Top of INFORMATION PROVIDED
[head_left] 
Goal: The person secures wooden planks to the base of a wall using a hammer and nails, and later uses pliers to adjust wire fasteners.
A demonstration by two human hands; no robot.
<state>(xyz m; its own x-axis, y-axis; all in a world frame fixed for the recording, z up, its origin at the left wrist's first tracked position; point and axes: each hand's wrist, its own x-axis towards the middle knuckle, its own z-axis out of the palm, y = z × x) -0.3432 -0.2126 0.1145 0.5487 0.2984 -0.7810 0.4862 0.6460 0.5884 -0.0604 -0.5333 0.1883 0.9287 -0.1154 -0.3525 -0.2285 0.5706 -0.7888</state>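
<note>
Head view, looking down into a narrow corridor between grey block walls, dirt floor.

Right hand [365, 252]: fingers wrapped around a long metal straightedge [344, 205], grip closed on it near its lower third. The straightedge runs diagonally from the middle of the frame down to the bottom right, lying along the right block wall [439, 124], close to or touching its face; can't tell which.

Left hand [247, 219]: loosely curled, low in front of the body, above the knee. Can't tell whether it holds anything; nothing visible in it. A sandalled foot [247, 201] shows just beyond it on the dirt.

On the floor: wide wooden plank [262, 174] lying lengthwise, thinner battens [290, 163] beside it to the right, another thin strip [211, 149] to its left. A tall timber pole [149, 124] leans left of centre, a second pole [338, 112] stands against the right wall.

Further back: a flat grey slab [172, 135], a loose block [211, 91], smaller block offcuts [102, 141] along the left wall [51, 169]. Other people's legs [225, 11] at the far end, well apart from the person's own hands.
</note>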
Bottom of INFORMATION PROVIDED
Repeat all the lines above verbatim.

EXERCISE OUTPUT:
[head_left] 
Goal: The person secures wooden planks to the base of a wall using a hammer and nails, and later uses pliers to adjust wire fasteners.
A demonstration by two human hands; no robot.
<state>(xyz m; its own x-axis, y-axis; all in a world frame fixed for the recording, z up, its origin at the left wrist's first tracked position; point and axes: each hand's wrist, its own x-axis towards the middle knuckle, its own z-axis out of the palm, y = z × x) -0.3432 -0.2126 0.1145 0.5487 0.2984 -0.7810 0.4862 0.6460 0.5884 -0.0604 -0.5333 0.1883 0.9287 -0.1154 -0.3525 -0.2285 0.5706 -0.7888</state>
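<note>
Head view, looking down into a narrow corridor between grey block walls, dirt floor.

Right hand [365, 252]: fingers wrapped around a long metal straightedge [344, 205], grip closed on it near its lower third. The straightedge runs diagonally from the middle of the frame down to the bottom right, lying along the right block wall [439, 124], close to or touching its face; can't tell which.

Left hand [247, 219]: loosely curled, low in front of the body, above the knee. Can't tell whether it holds anything; nothing visible in it. A sandalled foot [247, 201] shows just beyond it on the dirt.

On the floor: wide wooden plank [262, 174] lying lengthwise, thinner battens [290, 163] beside it to the right, another thin strip [211, 149] to its left. A tall timber pole [149, 124] leans left of centre, a second pole [338, 112] stands against the right wall.

Further back: a flat grey slab [172, 135], a loose block [211, 91], smaller block offcuts [102, 141] along the left wall [51, 169]. Other people's legs [225, 11] at the far end, well apart from the person's own hands.
</note>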

The exercise has nothing more to it.